Cleaning Up the Media Gabage

(The Moscow Times, November 24, 2009)

By William Dunkerley

President Dmitry Medvedev should start his modernization program by taking a hard look at the sorrowful state of the media in the country. Russia’s media are awash in a corrupt culture of paid-for news stories — propaganda masquerading as news. Few news outlets are free to tell the whole truth. Instead, they are subjugated by those who put money into the loss-making media companies in return for an opportunity to color the news in their own favor. They constitute a pluralistic but conscripted press, hardly a free press.

Articles are paid for not only by businesspeople, but by mayors, governors and natural resource monopolies controlled by the state. The government is clearly a big part of the problem.

With little free press, it is difficult for the electorate to make informed choices during elections, and the people are deprived of the aid of a Fourth Estate in exercising vigilance over their government.

Medvedev says he wants to make developing information technology a national priority. But without first normalizing the media sector, that sparkling new technology may succumb to the old garbage-in, garbage-out phenomenon.

Medvedev also says he wants to institute zero tolerance for corruption.
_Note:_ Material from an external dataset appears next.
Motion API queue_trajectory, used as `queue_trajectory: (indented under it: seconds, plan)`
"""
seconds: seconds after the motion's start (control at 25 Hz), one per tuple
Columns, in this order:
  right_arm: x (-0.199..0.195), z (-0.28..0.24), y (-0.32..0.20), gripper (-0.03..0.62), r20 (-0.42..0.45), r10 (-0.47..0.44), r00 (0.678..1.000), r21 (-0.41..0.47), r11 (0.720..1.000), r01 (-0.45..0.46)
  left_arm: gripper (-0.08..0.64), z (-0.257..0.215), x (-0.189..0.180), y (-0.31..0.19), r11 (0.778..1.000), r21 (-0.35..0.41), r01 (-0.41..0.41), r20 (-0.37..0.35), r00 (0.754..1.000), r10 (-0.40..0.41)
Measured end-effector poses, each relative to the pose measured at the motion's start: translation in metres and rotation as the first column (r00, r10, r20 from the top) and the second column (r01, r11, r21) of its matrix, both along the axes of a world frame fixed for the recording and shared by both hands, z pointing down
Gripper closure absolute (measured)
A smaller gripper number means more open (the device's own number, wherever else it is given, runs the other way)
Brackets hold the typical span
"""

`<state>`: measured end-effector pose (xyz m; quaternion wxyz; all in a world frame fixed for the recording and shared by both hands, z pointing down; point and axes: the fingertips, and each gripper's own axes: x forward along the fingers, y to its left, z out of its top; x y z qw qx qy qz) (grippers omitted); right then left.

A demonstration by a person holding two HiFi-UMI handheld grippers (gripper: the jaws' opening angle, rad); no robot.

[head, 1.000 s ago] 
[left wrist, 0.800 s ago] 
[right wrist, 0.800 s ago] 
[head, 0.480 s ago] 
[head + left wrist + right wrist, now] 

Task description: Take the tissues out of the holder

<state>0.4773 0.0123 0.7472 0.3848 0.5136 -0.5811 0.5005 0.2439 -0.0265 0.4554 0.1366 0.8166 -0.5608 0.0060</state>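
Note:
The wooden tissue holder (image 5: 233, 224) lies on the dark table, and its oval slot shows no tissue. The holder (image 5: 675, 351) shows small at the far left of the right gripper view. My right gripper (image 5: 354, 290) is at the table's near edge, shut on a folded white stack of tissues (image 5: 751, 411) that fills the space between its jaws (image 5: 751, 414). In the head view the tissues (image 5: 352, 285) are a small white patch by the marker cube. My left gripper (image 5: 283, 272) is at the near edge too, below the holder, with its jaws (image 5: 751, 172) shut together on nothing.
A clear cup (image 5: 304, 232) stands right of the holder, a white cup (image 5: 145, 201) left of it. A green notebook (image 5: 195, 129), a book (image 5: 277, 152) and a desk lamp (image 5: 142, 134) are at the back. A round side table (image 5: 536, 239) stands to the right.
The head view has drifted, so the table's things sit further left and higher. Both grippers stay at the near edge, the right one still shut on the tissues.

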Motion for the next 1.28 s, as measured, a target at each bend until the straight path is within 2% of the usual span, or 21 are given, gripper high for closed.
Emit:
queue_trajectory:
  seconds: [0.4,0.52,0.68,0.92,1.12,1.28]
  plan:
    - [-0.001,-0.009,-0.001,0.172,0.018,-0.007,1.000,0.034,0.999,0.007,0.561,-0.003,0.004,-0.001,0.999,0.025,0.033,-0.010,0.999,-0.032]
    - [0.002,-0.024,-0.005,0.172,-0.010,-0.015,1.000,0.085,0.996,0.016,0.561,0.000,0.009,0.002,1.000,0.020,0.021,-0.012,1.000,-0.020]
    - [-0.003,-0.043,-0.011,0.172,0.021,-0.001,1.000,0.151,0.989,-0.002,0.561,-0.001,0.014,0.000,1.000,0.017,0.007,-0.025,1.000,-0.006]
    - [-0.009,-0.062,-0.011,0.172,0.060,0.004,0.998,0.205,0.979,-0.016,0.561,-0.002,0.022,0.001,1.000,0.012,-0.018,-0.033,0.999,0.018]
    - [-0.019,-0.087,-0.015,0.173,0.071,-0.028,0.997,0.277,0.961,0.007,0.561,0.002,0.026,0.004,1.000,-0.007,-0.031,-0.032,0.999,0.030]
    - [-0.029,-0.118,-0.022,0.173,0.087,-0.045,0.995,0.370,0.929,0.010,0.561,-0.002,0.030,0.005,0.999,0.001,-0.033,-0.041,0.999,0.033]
Yet he seems willing to leave the nation’s most conspicuous center of corruption — the media — to continue with business as usual.

It’s hard to imagine that Medvedev’s hope for a better Russia will ever be realized if he doesn’t address the issue of media corruption. I’d like to offer him a simple, two-step prescription for turning things around:

Step 1: Get the government out of the media business. It may be debatable whether there is anything fundamentally wrong with government media ownership. Nonetheless, it looks bad and plays into the hands of those who use it to tarnish Russia’s image internationally. Government ownership in the media sector sends an ominous signal, as well, to legitimate entrepreneurs who might like to get into the media business. The government’s role in the well-documented corrupt business culture that dominates the media also casts a dark shadow upon Medvedev’s vision of a less corrupt future for Russia.

Step 2: Clean up the other corruption in the media. When a consumer buys a bag of potatoes, he doesn’t want to find that the bag is also full of garbage. Similarly, when Russians watch news broadcasts, they deserve not to have the news intermixed with disguised propaganda.

In reality, the disguise isn’t fooling anyone. Any Russian can spot phony news. Not only do Russians recognize paid-for news stories. They also despise it. They know that the media are not serving the needs and interests of the people.

Many Russians have been quietly irate over this for years. They would rather see a return to censorship than a continuation of the current nonsense. That would seem to be an important mandate for change. And clearly cleaning up the corruption would be a more productive choice than reimposing censorship. The Russian Media Fund, a private sector initiative, has even developed a plan that the administration can use to bring about the change.

Paid-for news content makes Russia’s media a megaphone for corruption. Kicking off an anti-corruption campaign with the media sector will touch every citizen and every segment of commerce. That would be a strong start.